■ PROMPT
Go to the line below containing "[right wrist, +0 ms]" and print exactly from there through the line containing "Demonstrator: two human", both included. Print nothing else.

**********

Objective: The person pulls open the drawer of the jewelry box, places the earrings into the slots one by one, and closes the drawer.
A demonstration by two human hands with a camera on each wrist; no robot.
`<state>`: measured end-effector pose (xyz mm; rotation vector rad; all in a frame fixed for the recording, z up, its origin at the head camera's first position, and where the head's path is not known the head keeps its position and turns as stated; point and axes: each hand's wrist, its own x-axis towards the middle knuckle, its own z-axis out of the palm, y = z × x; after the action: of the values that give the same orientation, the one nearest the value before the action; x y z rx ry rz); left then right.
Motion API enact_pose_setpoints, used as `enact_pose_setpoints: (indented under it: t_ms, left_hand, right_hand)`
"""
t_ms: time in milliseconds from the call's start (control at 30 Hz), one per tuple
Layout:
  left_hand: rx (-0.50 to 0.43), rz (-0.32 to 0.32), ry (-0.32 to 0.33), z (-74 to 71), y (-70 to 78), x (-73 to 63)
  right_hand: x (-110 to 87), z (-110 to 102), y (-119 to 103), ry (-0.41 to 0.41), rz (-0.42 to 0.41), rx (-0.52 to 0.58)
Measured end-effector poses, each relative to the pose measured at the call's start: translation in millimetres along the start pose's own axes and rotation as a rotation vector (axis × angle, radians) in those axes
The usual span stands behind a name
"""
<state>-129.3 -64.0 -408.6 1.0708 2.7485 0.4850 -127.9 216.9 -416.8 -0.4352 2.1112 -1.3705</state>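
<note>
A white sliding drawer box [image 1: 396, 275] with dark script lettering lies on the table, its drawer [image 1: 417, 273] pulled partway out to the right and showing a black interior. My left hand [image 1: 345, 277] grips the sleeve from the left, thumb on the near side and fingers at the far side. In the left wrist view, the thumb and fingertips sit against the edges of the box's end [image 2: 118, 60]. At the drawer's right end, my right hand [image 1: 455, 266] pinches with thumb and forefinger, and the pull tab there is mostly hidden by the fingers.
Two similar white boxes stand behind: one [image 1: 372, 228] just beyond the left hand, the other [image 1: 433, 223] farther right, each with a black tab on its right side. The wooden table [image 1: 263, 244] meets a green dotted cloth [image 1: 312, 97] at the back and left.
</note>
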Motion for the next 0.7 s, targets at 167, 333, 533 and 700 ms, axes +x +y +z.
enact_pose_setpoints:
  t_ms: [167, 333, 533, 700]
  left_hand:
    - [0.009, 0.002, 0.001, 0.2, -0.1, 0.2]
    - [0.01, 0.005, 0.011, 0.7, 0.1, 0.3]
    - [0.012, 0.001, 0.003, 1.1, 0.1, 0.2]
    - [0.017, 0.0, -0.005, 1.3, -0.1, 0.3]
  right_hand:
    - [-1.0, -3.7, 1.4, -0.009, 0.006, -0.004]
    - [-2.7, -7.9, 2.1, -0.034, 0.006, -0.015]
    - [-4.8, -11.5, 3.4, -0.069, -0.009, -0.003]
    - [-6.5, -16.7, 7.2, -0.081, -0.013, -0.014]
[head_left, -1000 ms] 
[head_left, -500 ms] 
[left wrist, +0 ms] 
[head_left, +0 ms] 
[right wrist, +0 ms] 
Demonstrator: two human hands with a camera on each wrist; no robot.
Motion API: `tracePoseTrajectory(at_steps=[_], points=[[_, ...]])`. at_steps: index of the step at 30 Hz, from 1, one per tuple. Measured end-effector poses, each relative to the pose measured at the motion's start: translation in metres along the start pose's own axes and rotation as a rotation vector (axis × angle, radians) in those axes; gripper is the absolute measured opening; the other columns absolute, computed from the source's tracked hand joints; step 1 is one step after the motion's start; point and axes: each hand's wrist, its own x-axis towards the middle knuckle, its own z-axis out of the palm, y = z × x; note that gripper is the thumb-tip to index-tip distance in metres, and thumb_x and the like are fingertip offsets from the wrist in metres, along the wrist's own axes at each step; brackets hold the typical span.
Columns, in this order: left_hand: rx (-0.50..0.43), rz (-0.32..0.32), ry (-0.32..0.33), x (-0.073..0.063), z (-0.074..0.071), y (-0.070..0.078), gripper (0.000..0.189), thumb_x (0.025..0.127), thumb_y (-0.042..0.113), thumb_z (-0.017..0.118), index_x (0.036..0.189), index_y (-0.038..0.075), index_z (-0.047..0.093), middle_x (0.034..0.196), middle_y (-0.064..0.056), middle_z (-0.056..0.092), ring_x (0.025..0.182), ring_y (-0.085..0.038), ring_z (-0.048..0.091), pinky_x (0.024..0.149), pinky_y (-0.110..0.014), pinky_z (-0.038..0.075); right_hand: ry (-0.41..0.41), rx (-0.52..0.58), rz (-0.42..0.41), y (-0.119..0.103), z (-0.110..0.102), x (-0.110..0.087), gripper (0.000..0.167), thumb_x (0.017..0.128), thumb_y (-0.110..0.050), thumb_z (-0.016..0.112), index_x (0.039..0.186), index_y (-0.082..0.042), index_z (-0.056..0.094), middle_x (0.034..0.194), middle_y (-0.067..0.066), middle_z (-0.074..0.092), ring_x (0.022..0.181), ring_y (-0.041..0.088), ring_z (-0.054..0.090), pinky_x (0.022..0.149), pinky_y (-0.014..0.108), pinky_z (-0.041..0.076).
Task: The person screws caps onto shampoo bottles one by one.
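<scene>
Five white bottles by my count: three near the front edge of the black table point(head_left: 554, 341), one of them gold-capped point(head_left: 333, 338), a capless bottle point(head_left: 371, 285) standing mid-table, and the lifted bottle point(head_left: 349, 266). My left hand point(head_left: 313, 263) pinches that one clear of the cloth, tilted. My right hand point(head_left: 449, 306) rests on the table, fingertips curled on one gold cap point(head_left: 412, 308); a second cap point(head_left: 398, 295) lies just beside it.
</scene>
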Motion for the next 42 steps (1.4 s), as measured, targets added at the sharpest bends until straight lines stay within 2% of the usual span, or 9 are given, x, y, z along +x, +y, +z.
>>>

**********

■ ANSWER FOR THE TASK
[right wrist, +0 ms] 
Demonstrator: two human hands with a camera on each wrist; no robot.

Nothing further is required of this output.